Neither program deals with balancing the national budget, and only Macron refers vaguely to
“budgetary responsibility.”
However, the fundamental question is whether either of these candidates will be able to govern if
elected. Because neither speaks for a major governing party, there is almost no chance that their
parties would be able to command a majority in the National Assembly after the legislative
elections in June 2017. In the past, when the president’s party has not been able to do so, he has
“cohabited” with the prime minister. During the three instances in which this happened, the
president was not without influence, but the prime minister led the government. The Giscard
presidency (1974–81) is an instructive example of what may happen after this year’s elections.
Giscard depended on a coalition of the right in the National Assembly, most of whom were
Gaullists led first by Prime Minister Jacques Chirac and then by Prime Minister Raymond Barre.
The result was a government of rivals that required constant negotiation.
If the polls are correct, and Macron wins the presidency, one possible outcome after the
legislative elections this June could be a coalition of En Marche loyalists and Socialists, with a
Socialist prime minister.
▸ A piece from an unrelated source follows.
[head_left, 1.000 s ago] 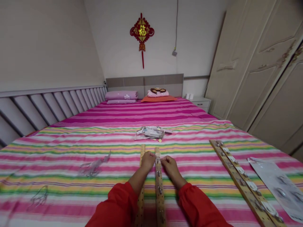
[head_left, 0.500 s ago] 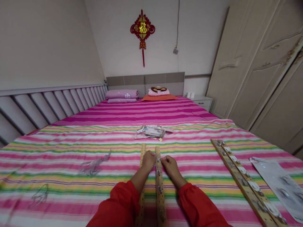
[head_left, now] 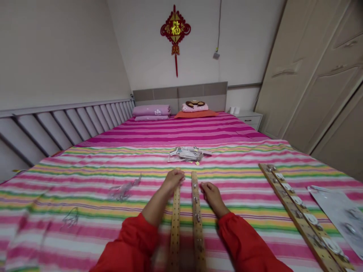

However, if the National Front manages to make significant gains in the
legislative elections (which it has never done before), and the Republicans win a large number of
seats in the second round, the center-left coalition may require at least the tacit support of the
Republican right in order to govern. Under this arrangement, governing power would probably
still remain with the president, but he would be weakened by the lack of a stable presidential
majority. And in such a case, it’s not clear how “onward” Macron could truly move his country.